There has been a recent flurry of activity at the site. Ambulances have started to gather at the site, American divers have arrived and the nearby relatives’ room is empty.
“Officials also announced that during the operation no one is allowed to take photos and if any unsuitable photos come out the person will be held responsible,” The Guardian reports.
Ten ambulances lined up inside the rescue area, four choppers down the road, the area is being quarantined of media. Steady rain overnight appears to have forced the hand of rescuers and brought forward an evacuation at #Thamluangcave pic.twitter.com/ABcRe8e6kv
— amanda hodge (@hodgeamanda) 8 July 2018
There has been speculation mounting for some hours that the rescue operation is already under way.
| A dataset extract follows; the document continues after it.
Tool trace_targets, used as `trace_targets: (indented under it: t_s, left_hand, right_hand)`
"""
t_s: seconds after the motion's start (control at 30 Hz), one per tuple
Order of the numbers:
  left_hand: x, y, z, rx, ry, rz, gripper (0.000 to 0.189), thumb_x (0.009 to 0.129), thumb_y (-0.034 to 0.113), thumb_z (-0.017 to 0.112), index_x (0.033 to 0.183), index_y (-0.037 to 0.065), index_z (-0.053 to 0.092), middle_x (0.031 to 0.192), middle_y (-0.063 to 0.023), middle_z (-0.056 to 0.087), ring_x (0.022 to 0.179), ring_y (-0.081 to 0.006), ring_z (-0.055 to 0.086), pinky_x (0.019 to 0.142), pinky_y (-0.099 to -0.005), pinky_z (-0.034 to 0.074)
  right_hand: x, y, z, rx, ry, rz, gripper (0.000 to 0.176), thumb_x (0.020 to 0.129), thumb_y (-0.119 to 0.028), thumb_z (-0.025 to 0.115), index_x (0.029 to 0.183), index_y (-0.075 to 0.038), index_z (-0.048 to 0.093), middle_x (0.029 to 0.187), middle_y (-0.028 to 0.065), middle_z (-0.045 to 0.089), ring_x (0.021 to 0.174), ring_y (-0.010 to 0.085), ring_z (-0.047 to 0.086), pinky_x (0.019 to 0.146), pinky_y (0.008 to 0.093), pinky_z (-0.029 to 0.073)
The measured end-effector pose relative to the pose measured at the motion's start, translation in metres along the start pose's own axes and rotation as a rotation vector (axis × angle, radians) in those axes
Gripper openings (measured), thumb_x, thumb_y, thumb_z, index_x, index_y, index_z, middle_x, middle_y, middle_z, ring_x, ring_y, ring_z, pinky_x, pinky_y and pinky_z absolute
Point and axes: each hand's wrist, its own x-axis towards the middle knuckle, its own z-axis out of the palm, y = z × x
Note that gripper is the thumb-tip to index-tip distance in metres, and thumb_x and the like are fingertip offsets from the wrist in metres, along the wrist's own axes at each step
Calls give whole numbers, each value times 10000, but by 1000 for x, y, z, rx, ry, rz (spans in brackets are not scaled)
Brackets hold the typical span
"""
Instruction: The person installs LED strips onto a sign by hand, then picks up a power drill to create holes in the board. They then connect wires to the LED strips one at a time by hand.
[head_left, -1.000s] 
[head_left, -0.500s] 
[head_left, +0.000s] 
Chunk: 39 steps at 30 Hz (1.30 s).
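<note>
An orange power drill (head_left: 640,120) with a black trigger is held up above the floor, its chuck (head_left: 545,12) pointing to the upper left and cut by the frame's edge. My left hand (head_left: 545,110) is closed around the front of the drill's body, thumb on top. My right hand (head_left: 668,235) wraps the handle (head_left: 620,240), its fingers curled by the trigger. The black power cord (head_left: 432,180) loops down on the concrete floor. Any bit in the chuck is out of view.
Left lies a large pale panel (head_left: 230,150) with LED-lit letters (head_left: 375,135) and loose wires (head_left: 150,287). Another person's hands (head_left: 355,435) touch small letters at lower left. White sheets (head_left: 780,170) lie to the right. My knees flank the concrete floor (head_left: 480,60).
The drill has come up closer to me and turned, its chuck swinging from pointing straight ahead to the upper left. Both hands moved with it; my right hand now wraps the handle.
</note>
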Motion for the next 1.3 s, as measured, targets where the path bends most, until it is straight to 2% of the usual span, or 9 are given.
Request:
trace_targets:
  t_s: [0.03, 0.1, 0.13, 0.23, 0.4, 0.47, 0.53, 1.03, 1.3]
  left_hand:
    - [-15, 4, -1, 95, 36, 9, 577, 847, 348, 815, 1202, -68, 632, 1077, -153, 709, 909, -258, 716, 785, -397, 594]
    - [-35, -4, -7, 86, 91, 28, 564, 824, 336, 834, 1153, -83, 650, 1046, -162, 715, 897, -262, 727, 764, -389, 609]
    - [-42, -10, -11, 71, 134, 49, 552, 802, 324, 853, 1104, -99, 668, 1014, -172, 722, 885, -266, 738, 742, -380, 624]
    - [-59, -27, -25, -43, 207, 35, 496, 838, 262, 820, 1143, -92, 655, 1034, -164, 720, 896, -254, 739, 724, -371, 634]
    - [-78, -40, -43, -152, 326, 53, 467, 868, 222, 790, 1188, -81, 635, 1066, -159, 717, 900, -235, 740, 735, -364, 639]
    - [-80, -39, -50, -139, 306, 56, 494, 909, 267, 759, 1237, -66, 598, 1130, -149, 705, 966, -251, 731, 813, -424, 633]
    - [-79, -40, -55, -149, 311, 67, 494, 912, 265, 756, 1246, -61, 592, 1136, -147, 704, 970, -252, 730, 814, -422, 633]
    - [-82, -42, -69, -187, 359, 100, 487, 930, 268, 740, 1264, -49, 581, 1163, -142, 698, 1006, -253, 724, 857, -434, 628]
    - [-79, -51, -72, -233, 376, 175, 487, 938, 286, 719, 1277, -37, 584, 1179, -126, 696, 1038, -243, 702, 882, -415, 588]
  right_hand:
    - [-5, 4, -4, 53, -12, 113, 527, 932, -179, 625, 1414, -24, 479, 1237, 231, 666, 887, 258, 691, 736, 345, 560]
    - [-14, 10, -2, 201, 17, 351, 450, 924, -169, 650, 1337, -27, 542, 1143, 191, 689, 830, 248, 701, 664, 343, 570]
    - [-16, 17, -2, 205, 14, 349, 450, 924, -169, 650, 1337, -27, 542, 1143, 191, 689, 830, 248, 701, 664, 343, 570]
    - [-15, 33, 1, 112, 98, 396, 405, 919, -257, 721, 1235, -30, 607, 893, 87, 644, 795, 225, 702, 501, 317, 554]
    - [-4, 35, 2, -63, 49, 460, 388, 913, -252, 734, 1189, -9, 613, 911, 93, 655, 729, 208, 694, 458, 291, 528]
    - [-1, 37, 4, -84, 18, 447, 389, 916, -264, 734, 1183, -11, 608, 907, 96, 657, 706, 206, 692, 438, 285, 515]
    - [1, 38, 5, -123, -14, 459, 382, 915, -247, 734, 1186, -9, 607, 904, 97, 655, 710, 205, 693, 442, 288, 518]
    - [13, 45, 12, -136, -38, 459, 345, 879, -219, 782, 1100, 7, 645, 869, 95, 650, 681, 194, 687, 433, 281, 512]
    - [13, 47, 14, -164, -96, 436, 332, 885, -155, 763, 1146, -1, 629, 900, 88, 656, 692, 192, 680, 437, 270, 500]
Worried that heavy monsoon rain could soon make the job even more difficult, Thai officials said earlier on Saturday they may need to quickly rescue 12 boys and their soccer coach from a partially flooded cave by helping them make risky dives to safety.
The boys, ages 11-16, and their 25-year-old coach have been trapped for two weeks — since June 23, when they went exploring in northern Thailand’s Tham Luang Nang Non cave after a practice game.
Monsoon flooding cut off their escape and prevented rescuers from finding them for almost 10 days.
The only way to reach them was by navigating dark and tight passageways filled with muddy water and strong currents, as well as oxygen-depleted air.
Getting out via the same route looks like the only feasible option, but a high-risk one, Thai officials say. Experienced cave rescue experts consider an underwater escape a last resort, especially with people untrained in diving, as the boys are.
The path out is considered especially complicated because of twists and turns in narrow flooded passages.
The local governor supervising the rescue mission said Saturday that mild weather and falling water levels over the last few days had created appropriate conditions for an underwater evacuation, but that they won’t last if it rains again.